• [Work instruction]
For this exercise, repeat exactly the lines below starting at the line holding "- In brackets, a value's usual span" and ending at the line holding "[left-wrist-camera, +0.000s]", both included, with no extra lines and no pictures.

• [Collected data]
=== Section Start ===
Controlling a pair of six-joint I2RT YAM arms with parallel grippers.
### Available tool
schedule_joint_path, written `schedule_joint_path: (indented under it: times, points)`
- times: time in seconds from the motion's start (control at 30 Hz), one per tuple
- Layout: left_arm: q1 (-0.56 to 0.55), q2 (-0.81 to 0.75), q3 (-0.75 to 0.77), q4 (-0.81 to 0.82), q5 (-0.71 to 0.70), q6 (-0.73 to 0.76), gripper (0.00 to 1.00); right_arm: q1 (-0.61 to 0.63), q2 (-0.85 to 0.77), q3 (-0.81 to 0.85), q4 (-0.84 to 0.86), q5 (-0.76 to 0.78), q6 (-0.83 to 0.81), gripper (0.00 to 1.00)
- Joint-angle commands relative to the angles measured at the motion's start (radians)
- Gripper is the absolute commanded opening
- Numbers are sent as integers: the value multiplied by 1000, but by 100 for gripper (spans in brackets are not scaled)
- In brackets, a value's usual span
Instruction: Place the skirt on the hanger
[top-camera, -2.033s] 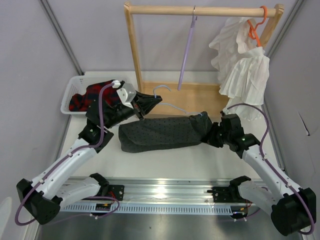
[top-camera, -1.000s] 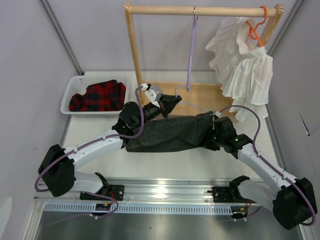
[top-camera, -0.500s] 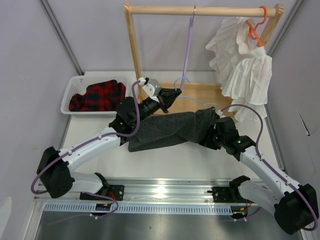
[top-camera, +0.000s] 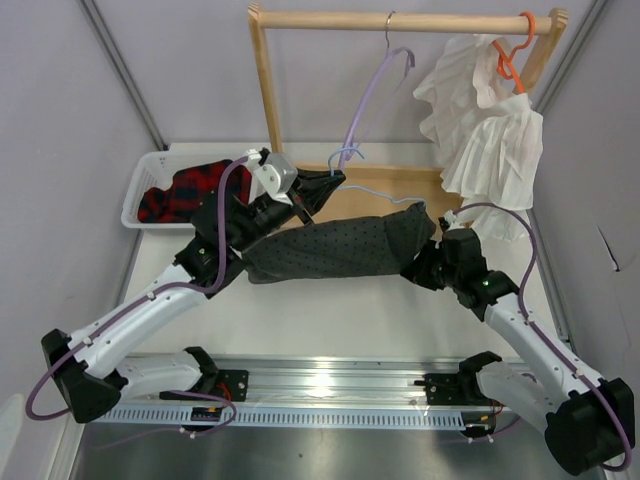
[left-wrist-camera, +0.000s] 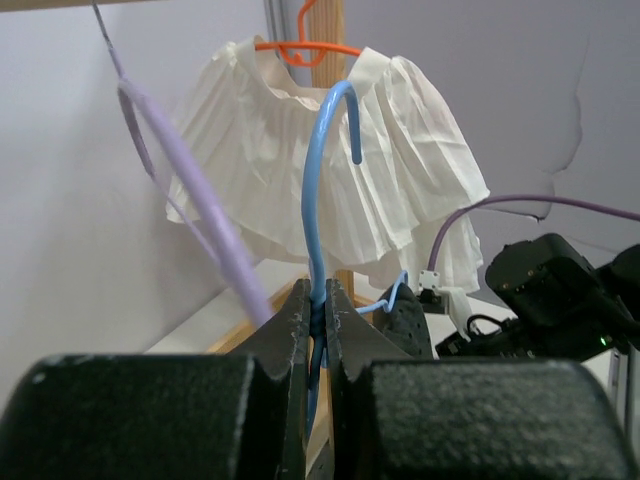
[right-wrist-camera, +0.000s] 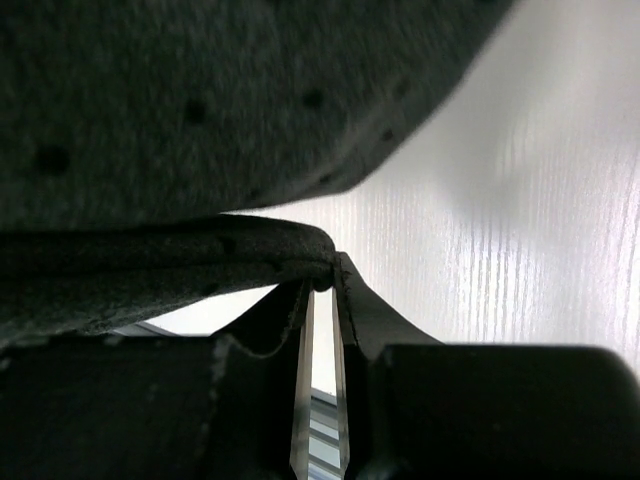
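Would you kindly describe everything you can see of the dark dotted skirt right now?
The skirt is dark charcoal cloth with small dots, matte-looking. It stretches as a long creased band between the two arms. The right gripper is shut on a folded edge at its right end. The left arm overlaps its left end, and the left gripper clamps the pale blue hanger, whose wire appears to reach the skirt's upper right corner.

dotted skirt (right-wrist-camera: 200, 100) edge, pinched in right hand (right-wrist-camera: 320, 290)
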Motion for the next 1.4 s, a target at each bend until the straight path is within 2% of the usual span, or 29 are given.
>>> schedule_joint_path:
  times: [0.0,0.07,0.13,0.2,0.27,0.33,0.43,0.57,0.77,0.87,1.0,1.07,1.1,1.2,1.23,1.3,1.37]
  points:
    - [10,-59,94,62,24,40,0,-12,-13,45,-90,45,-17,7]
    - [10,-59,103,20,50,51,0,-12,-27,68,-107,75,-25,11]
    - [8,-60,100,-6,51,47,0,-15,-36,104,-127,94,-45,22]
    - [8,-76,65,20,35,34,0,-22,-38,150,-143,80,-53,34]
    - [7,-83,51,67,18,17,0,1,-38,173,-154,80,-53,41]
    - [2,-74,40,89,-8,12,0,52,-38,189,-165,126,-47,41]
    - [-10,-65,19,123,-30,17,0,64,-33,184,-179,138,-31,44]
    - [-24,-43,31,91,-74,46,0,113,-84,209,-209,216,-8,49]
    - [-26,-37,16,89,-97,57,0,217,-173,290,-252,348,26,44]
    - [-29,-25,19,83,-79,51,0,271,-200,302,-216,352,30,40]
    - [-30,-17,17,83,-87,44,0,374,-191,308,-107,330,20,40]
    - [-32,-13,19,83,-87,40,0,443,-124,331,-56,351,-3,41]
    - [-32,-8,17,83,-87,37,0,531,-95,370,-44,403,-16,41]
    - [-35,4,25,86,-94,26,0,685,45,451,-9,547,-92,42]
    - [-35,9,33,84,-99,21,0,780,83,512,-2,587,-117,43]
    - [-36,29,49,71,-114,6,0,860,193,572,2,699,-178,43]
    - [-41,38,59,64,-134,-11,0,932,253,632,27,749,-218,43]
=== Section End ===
• [Answer space]
- In brackets, a value's usual span
Instruction: Place the skirt on the hanger
[top-camera, -2.033s] 
[top-camera, -1.000s] 
[top-camera, -0.500s] 
[top-camera, +0.000s] 
[left-wrist-camera, +0.000s] 

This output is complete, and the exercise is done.